| TASK |
For every line in the material below that holds "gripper", report the line.
##########
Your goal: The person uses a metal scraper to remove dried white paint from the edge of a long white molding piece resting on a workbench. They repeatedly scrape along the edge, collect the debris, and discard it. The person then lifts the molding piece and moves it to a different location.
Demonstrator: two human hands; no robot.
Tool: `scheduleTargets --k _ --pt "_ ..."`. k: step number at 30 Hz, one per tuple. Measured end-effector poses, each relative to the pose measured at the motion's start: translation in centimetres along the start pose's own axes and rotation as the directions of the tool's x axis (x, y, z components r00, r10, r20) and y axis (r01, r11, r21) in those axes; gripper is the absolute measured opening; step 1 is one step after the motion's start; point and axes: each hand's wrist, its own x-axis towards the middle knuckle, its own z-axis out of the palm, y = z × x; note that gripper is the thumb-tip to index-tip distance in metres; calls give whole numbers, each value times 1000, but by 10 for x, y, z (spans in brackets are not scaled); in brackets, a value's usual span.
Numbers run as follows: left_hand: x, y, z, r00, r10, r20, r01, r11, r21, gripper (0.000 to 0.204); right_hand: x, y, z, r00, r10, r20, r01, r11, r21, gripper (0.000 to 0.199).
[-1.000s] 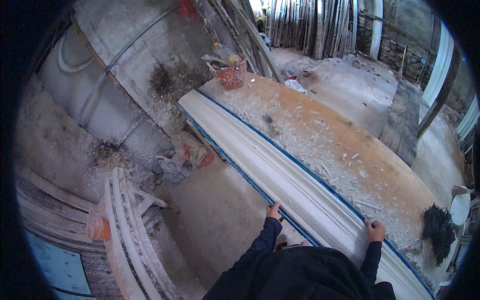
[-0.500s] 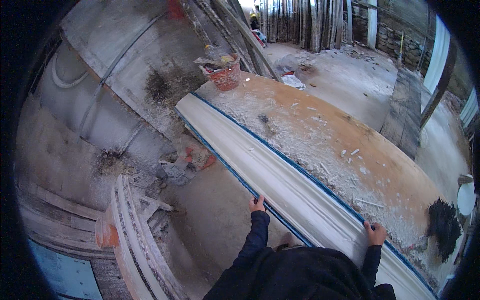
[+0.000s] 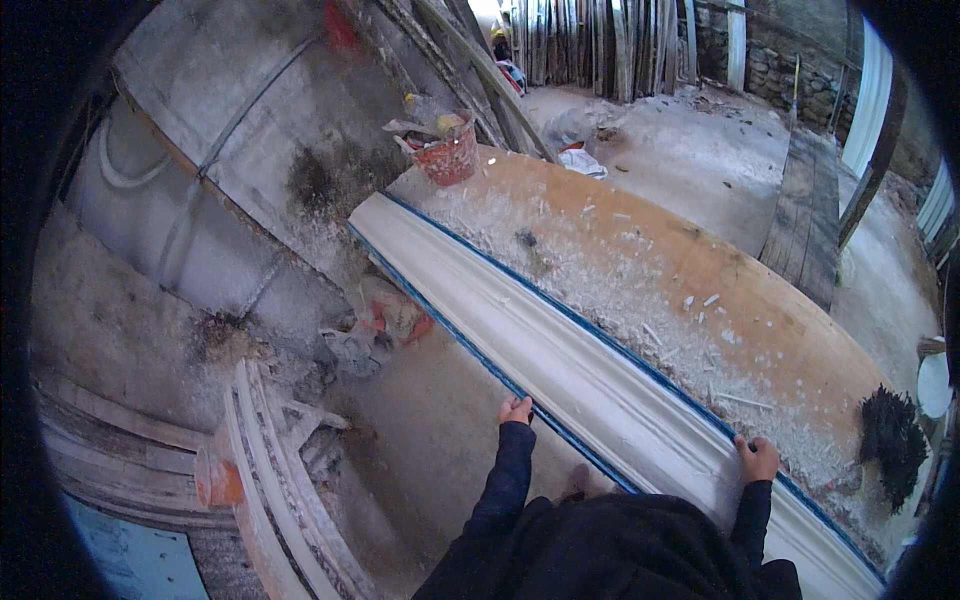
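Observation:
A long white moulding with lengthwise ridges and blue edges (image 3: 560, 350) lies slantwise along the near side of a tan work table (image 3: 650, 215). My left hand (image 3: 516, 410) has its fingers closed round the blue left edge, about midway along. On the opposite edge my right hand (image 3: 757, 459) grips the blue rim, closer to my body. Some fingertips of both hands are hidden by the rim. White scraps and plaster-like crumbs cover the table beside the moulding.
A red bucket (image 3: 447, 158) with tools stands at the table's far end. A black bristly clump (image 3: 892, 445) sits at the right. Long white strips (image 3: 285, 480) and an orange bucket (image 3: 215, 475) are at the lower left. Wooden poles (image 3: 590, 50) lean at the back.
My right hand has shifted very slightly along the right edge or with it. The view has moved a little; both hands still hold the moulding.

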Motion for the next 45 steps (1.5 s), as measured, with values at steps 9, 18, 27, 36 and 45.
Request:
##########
| RESULT BELOW |
Tool: `scheduleTargets --k _ --pt "_ ..."`. k: step number at 30 Hz, one per tuple. Measured end-effector poses, each relative to the pose measured at the motion's start: translation in centimetres along the start pose's own axes and rotation as the directions of the tool's x axis (x, y, z components r00, r10, r20) and y axis (r01, r11, r21) in those axes; gripper is the absolute measured opening; step 1 is one step after the motion's start; point and axes: each hand's wrist, its own x-axis towards the middle knuckle, its own z-axis out of the palm, y = z × x; note that gripper is the thumb-tip to index-tip distance in metres; calls give whole numbers, each value times 1000, but by 10 for x, y, z (spans in brackets are not scaled); in brackets, a value's usual span.
Numbers run as follows: left_hand: x, y, z, r00, r10, r20, r01, r11, r21, gripper (0.000 to 0.204); right_hand: x, y, z, r00, r10, r20, r01, r11, r21, gripper (0.000 to 0.199).

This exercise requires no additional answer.